All-in-one flexible supercapacitor with ultrastable performance under extreme load

Fiber-type solid-state supercapacitors are being widely investigated as stable power supply for next-generation wearable and flexible electronics. Integrating both high charge storage capability and superior mechanical properties into one fiber is crucial to realize fiber-type solid-state supercapacitors. In this study, we design a jeweled necklace-like hybrid composite fiber comprising double-walled carbon nanotube yarn and metal-organic frameworks (MOFs). Subsequent heat treatment transforms MOFs into MOF-derived carbon (MDC), thereby maximizing energy storage capability while retaining the superior mechanical properties.
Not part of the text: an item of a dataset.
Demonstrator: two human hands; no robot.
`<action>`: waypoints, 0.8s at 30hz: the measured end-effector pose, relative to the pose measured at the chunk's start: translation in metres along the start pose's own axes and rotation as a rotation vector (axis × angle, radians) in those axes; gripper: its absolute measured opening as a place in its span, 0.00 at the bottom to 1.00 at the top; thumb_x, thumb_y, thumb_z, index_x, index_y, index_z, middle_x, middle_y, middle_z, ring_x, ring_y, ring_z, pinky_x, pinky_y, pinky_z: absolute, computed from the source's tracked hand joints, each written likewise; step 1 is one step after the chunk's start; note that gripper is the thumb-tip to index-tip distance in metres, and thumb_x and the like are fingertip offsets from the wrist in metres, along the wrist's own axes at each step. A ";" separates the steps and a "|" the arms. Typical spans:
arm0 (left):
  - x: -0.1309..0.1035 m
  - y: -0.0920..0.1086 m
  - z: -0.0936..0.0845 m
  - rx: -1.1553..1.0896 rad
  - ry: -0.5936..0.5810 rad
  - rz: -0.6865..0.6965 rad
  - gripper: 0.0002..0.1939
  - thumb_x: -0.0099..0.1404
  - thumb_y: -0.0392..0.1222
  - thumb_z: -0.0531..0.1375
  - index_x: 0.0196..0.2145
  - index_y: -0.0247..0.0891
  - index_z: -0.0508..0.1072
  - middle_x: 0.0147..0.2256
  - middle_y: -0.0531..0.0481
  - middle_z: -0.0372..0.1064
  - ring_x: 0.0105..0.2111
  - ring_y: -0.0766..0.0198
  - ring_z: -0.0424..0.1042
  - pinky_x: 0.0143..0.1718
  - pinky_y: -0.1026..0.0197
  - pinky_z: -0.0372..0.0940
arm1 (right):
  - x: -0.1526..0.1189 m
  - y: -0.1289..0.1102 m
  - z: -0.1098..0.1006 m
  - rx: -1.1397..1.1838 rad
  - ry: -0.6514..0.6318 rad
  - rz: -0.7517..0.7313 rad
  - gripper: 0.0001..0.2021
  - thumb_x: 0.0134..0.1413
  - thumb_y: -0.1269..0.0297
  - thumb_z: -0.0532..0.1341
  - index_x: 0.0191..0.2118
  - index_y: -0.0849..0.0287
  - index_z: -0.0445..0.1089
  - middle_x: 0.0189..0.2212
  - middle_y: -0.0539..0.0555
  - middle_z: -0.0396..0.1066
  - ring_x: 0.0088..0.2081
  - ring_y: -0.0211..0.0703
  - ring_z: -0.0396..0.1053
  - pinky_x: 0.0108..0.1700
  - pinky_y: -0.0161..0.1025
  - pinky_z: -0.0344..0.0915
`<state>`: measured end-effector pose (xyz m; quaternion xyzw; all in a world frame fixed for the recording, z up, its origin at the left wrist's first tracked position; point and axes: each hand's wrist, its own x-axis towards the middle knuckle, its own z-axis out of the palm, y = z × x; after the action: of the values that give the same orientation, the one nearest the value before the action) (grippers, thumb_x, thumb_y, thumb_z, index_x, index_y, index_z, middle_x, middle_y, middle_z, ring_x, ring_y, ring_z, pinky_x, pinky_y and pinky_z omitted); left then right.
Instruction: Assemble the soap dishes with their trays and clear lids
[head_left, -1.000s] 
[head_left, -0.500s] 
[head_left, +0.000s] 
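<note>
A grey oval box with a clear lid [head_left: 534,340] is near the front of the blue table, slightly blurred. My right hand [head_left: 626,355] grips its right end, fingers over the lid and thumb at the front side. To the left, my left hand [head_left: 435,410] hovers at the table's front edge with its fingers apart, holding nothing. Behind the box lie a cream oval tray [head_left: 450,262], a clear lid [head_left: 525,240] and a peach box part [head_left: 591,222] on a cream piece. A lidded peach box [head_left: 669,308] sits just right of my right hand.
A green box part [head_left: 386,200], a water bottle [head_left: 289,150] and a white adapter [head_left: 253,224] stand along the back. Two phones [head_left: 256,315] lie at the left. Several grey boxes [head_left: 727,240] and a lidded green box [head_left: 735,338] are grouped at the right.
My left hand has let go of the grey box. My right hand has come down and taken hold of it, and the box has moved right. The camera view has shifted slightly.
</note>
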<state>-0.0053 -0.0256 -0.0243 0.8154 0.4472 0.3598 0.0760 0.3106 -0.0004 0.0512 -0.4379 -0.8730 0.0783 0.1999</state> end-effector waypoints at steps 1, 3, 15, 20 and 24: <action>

The hybrid fibers with tunable properties, including thickness and MDC loading amount, exhibit a high energy density of 7.54 milliwatt-hour per cubic centimeter at a power density of 190.94 milliwatt per cubic centimeter. The mechanical robustness of the hybrid fibers allows them to operate under various mechanical deformation conditions. Furthermore, it is demonstrated that the resulting superstrong fiber delivers sufficient power to switch on light--emitting diodes by itself while suspending 10-kilogram weight.

Automated summary

In this study, a hybrid composite fiber consisting of double-walled carbon nanotube yarn and metal-organic frameworks (MOFs) is designed. The resulting fiber exhibits high energy storage capability, superior mechanical properties, and the ability to operate under various mechanical deformation conditions.